Britain’s prime minister did not disclose details of his wife’s stakes in a number of companies, according to the government’s updated register of ministerial interests.
In a long-awaited update to the register, Rishi Sunak logged that his wife, Akshata Murty, was a “venture capital investor” with some direct shareholdings as well as owning a venture capital investment company called Catamaran Ventures UK.
But he did not disclose the details of most of the investments held by Murty, the daughter of an Indian billionaire whose fortune runs into the hundreds of millions of pounds.
Instead there was just a single footnote noting the minority shareholding she holds in childcare company Koru Kids, disclosed earlier this month by the prime minister in a letter to the chair of the liaison committee, which scrutinises the government, after questioning by MPs.
The parliamentary standards watchdog is investigating Sunak over allegations he failed to disclose his wife’s interest in Koru, one of six child-minding agencies set to benefit from a pilot scheme of incentive payments announced last month.
Angela Rayner, deputy leader of the Labour party, said Sunak had chosen to “preserve the rotten standards regime of his predecessors” and failed to deliver the integrity he promised on taking office last autumn.
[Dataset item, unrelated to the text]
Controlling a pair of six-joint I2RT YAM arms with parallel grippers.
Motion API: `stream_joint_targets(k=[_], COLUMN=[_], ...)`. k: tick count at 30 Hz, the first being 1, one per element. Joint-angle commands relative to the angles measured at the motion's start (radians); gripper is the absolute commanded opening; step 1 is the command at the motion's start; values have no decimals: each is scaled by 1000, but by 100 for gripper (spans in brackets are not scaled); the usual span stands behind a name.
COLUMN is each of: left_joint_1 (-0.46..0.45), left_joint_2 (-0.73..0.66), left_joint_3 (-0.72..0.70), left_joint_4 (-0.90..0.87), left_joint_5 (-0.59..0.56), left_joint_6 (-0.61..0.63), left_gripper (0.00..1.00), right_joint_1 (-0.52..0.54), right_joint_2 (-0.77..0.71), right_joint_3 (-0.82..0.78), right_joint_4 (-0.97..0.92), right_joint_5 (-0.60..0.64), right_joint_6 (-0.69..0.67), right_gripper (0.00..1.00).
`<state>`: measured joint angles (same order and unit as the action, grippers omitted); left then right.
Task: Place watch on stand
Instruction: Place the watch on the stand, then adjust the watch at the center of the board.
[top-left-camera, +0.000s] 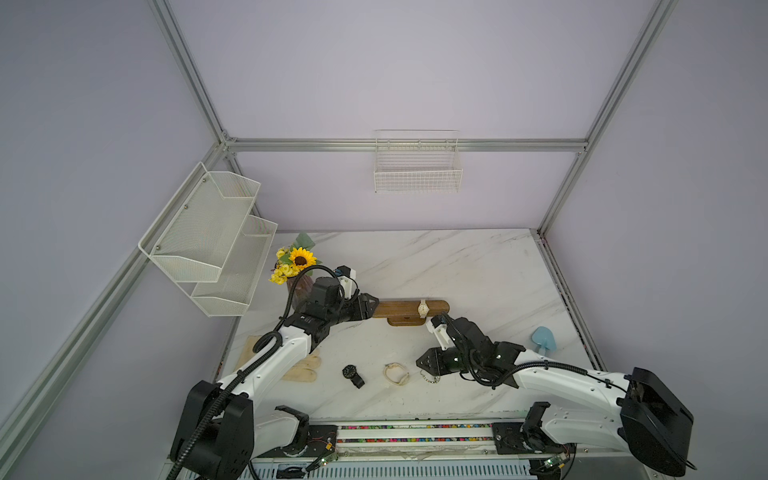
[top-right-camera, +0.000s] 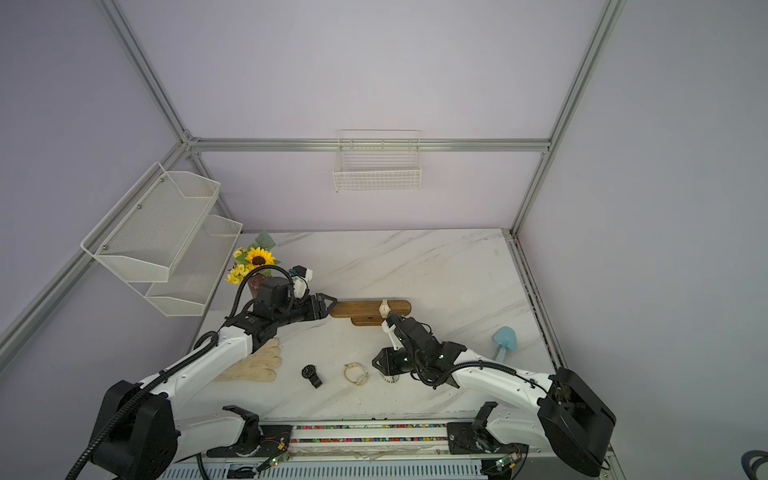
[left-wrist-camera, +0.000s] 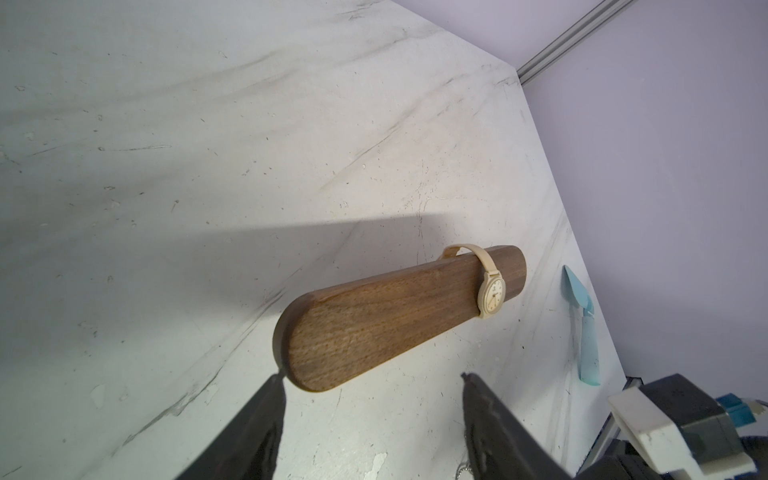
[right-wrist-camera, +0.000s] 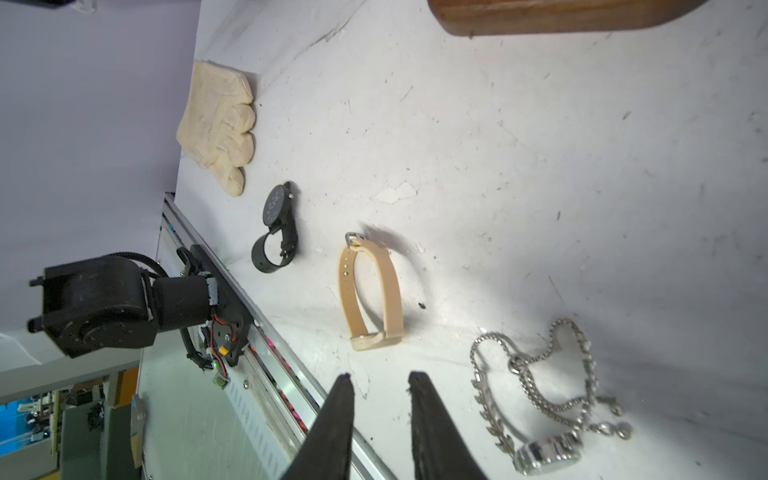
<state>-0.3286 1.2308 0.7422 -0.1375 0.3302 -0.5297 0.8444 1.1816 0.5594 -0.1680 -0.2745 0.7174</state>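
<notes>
Hanging on the stand (left-wrist-camera: 386, 328), near the end away from the left gripper (left-wrist-camera: 371, 376), the cream watch (left-wrist-camera: 491, 296) is looping its strap around it; only the left wrist view is showing that loop. The left gripper is gaping at the stand's near end, gripping nothing. The right wrist view alone is showing the right gripper (right-wrist-camera: 380, 376) slightly parted and empty, near a tan watch (right-wrist-camera: 370, 291) and a silver watch (right-wrist-camera: 548, 453).

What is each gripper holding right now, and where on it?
Nothing. The left gripper stands open at the stand's end, unclamped; the right gripper is open and empty near the loose beige watch.
</notes>
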Motion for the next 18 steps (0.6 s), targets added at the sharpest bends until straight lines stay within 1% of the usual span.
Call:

“There will be no accountability while the prime minister continues to mark his own homework on ethics,” she said. “Labour has a plan to clean up politics with an independent Ethics and Integrity Commission . . . with stronger rules and tougher enforcement to give the public the transparency and accountability they deserve.”
Asked why Sunak had only declared one of Murty’s business investments — which was already in the public domain — a spokesperson said that the process of deciding which investments merited disclosure was overseen by the prime minister’s ethics adviser, Sir Laurie Magnus.
Magnus and his two predecessors had been aware of the details of Murty’s, and Catamaran’s investments “for a number of years” but had not believed any of them needed to be declared until now, the spokesperson said.
However, Murty’s 0.9 per cent stake in Infosys, the company founded by her father, is not registered despite being worth an estimated £450mn, according to an estimate earlier this month.
“There is a balance in this process to ensure there is a balance between what is in the public interest and ensuring there is . . . privacy of spouses and family members of ministers,” said an aide to the prime minister.
Sunak, who is himself independently wealthy after a career in finance, keeps his own fortune in a “blind management arrangement” overseen independently by financial advisers without his knowledge. “The prime minister does not know what’s in that blind management arrangement,” the aide said.
The arrangement remained in place last summer during the three-month period between Sunak’s resignation as chancellor in July and his appointment as prime minister in October.
The updated ministerial register also revealed that Andrew Griffith, the City minister who played a key role in the rescue of Silicon Valley Bank UK in March, is an investor in a venture capital firm called Firstminute Capital that had deposits at the technology-focused bank.
The size of the minister’s investment is not disclosed. Griffith was among the ministers and officials who worked to ensure the rapid sale of SVB UK to HSBC last month for £1.
The UK tech sector had urged the government to avoid an insolvency process for SVB UK, warning that its failure could damage British innovation. The message was conveyed to Griffith and others in government by tech representatives at the time, including in a video roundtable attended by Firstminute co-founder Brent Hoberman, one of the UK’s best-known tech investors.
Hoberman said Griffith’s investment in Firstminute was small and dismissed any suggestion of a conflict of interest.
“Any interest in this would have been absolutely negligible, even in the incredibly unlikely event that any government in any country would have let depositors lose money,” he said. “In my opinion it is zero conflict of interest and the last thing that would have been going through his mind at the time.”
Hoberman added that he did not think Griffith would have known that Firstminute banked with SVB UK.
Officials said that Griffith declared his interest in Firstminute before the recent SVB crisis.